→ EXERCISE GOAL
Every line of the entries below from the one containing "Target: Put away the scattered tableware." to the one containing "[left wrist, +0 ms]", both ends included, must be written out exactly. No other line belongs in the answer.

→ Records from a collection
==================================================
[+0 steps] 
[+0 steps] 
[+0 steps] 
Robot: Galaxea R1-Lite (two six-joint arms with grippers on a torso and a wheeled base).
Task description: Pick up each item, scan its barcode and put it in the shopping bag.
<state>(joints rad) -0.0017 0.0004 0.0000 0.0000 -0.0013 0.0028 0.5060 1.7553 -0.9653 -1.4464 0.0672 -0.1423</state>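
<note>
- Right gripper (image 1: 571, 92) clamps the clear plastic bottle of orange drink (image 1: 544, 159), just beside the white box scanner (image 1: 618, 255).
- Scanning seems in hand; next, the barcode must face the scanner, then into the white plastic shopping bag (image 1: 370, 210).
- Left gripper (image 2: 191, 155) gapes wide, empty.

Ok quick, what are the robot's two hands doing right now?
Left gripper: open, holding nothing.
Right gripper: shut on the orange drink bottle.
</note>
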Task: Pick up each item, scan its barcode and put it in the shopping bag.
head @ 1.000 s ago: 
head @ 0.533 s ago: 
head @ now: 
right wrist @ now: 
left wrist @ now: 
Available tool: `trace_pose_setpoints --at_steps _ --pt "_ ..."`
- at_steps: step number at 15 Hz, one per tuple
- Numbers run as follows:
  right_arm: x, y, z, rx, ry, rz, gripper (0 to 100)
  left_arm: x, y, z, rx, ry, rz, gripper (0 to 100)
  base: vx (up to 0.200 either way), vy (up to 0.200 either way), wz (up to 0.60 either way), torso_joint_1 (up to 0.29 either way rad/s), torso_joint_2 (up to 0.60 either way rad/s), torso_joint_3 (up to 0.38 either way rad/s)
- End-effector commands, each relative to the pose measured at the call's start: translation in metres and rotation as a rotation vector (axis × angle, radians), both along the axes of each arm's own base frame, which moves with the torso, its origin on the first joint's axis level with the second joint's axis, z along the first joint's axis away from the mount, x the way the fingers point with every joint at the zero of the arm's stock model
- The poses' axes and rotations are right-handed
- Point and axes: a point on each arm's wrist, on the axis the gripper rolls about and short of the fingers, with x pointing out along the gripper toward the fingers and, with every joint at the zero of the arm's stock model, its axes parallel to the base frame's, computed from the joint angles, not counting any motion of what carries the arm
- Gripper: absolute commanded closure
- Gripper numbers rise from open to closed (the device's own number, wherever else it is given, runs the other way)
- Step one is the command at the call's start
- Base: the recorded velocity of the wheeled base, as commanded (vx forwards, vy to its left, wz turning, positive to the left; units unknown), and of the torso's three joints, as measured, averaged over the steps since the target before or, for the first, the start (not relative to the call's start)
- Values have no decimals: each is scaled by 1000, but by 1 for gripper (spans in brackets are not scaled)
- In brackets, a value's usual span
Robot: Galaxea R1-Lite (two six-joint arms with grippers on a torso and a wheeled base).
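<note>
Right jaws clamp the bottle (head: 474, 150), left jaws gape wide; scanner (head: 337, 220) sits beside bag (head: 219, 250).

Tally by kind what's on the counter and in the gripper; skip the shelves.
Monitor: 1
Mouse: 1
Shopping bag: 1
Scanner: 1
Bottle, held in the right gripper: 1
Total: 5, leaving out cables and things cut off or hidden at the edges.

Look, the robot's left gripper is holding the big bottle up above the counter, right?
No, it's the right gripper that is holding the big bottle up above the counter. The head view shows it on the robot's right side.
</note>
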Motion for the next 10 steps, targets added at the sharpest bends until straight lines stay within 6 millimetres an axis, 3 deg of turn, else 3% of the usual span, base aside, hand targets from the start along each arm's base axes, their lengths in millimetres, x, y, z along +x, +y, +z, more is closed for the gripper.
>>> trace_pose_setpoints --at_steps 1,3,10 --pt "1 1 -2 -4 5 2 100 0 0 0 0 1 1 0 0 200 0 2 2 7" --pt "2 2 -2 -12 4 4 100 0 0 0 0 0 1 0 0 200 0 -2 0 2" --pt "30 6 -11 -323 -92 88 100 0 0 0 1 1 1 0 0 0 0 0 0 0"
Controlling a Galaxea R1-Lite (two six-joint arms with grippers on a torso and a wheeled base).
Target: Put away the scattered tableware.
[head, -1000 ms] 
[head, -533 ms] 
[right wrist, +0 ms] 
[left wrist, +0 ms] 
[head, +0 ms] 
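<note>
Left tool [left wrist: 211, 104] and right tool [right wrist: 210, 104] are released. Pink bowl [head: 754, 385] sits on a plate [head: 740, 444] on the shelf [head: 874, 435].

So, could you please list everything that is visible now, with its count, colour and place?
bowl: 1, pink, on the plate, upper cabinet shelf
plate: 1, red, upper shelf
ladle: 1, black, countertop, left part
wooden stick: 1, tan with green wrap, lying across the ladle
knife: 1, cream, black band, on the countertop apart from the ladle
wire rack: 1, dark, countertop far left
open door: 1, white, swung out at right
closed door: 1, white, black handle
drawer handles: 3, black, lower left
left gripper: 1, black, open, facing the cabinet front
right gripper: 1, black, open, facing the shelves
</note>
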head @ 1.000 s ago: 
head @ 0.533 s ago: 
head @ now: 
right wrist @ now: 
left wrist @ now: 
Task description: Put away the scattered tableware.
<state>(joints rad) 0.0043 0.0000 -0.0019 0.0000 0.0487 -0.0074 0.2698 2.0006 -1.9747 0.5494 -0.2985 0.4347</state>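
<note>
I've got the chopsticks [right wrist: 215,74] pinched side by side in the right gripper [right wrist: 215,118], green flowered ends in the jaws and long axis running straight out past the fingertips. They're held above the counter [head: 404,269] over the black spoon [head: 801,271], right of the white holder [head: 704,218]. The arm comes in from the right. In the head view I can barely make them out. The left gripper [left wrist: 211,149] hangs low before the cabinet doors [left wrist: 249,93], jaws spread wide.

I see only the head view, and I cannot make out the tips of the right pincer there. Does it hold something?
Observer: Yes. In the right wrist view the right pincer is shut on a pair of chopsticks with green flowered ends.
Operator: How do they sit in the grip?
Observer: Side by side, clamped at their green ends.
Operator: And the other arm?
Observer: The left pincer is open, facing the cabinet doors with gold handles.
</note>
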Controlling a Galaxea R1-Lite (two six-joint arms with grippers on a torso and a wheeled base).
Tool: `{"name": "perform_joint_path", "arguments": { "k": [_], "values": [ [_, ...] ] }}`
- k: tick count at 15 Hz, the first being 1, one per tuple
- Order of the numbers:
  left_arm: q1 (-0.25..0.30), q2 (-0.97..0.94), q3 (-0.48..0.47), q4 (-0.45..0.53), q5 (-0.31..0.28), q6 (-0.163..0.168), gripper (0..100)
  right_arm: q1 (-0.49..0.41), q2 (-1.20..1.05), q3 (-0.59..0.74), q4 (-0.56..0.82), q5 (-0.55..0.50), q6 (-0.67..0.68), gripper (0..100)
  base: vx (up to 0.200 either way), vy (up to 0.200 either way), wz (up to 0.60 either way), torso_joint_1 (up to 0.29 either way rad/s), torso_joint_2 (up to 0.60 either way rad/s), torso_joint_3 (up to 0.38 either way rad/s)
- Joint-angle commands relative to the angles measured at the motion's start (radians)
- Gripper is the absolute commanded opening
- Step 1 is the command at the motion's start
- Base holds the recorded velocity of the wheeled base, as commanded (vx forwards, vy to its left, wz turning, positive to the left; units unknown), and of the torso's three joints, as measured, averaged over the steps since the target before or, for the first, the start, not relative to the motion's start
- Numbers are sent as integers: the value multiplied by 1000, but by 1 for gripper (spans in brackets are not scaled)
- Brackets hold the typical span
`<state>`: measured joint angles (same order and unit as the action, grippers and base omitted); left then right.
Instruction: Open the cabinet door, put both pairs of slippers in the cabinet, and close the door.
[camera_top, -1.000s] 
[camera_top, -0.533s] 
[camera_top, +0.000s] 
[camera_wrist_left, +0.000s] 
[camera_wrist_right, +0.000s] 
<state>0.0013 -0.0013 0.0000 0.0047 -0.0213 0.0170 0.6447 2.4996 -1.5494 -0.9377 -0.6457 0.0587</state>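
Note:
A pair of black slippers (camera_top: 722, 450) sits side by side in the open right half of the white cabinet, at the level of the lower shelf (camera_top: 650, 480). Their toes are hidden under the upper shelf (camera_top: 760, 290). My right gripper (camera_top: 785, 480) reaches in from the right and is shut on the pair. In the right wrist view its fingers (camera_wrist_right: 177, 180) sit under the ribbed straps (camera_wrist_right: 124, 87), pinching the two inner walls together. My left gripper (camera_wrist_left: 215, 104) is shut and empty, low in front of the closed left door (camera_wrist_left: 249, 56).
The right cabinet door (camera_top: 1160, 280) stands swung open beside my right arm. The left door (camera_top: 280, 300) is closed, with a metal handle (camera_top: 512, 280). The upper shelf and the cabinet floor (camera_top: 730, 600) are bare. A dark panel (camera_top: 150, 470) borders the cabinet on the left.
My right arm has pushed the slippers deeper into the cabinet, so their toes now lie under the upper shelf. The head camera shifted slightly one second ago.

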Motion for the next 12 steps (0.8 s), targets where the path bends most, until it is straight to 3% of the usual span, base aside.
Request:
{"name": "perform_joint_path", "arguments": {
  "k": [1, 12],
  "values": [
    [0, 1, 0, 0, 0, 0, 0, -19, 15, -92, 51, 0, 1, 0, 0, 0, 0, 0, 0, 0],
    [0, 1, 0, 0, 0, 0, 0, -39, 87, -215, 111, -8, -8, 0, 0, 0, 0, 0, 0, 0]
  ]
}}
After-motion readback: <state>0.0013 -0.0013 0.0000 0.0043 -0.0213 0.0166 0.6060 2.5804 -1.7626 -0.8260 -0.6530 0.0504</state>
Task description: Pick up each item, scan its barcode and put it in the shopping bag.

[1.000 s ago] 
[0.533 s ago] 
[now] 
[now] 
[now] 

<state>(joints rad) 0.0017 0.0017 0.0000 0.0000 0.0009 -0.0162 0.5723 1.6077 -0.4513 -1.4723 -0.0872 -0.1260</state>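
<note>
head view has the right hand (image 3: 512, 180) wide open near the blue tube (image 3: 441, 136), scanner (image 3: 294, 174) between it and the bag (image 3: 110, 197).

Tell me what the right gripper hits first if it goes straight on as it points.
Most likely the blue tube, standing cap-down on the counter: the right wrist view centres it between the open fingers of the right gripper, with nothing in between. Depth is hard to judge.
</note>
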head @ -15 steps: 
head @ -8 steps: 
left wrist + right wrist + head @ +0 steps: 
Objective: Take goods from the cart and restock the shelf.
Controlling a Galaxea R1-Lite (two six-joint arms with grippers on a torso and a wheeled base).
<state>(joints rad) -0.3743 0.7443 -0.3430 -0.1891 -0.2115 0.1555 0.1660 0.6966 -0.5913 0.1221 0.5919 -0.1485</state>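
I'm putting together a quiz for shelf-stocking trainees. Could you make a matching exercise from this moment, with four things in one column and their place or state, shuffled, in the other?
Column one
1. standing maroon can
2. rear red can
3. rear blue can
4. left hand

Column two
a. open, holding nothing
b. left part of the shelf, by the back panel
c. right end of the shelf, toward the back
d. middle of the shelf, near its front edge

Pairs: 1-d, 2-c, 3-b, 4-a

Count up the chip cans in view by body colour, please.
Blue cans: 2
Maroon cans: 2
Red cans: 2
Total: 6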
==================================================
→ RESULT OF THE TASK
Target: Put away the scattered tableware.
[head, -1000 ms] 
[head, -533 ms] 
[right wrist, +0 ms] 
[left wrist, +0 ms] 

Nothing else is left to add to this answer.